I was stunned by her crazy, amateur's logic. Is this what they mean when they say that good girls go to heaven?
Friday, September 16
This afternoon, Milt was early for his 4 o'clock appointment and buzzed my apartment just moments after Arthur was out the door! I was totally unprepared for him and felt like a terrified cook facing a collapsed souffli. I whipped off my underwear, wrapped a towel 'round my body and answered the door as though I were halfway through a shower. Handing Milt a dirty magazine, I told him to "study the pictures while I rinse off." I emerged from the shower in a pair of strappy heels and nothing else -- a rarity, as I prefer to wear something when I greet a client, but this gave Milt a chance to admire my recently trimmed (and lavishly conditioned) pubic hair.
While Milt took his turn in the shower, I quickly changed my sheets.
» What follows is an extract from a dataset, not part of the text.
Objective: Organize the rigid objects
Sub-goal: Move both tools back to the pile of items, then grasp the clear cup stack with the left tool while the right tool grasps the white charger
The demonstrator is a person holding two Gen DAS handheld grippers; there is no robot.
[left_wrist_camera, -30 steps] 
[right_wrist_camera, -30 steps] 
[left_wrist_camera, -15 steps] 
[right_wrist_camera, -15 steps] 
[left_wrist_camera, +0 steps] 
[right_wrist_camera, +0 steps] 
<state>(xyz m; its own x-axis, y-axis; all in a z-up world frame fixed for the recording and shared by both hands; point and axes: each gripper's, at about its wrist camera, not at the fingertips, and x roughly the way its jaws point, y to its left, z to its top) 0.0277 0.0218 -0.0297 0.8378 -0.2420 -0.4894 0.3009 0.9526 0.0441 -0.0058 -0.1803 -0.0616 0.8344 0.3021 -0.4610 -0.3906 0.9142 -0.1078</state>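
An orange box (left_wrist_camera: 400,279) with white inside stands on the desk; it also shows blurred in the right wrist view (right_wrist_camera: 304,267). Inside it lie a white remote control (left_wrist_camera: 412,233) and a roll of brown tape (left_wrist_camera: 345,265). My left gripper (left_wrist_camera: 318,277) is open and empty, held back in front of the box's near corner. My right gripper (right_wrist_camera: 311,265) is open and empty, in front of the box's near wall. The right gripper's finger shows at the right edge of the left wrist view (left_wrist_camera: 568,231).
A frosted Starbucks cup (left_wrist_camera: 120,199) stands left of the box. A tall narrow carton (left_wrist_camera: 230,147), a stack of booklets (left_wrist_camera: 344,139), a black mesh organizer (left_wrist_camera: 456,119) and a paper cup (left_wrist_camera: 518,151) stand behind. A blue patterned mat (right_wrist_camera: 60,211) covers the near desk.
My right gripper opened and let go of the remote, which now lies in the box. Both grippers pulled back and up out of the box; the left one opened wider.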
Later, when he bent down to kiss my breasts, I was sprawled out on my bed, looking as calm and sweet as a girl turning her first trick -- of the day. As I swiveled around on top of Milt, with my thighs around his face, I moaned a little (for his benefit) -- and thought about my own upcoming appointment with Tom Winters, Treasury Snoop ... Will it scare Milt if I tell him the extent of Winters' investigation? All about the questions Winters has been asking Eileen about her clients? About me? I can't really afford to lose a client right now -- especially a regular like Milt. After the problems April caused, I'm beginning to feel like I'm walking on eggshells. Should I ask him to help me?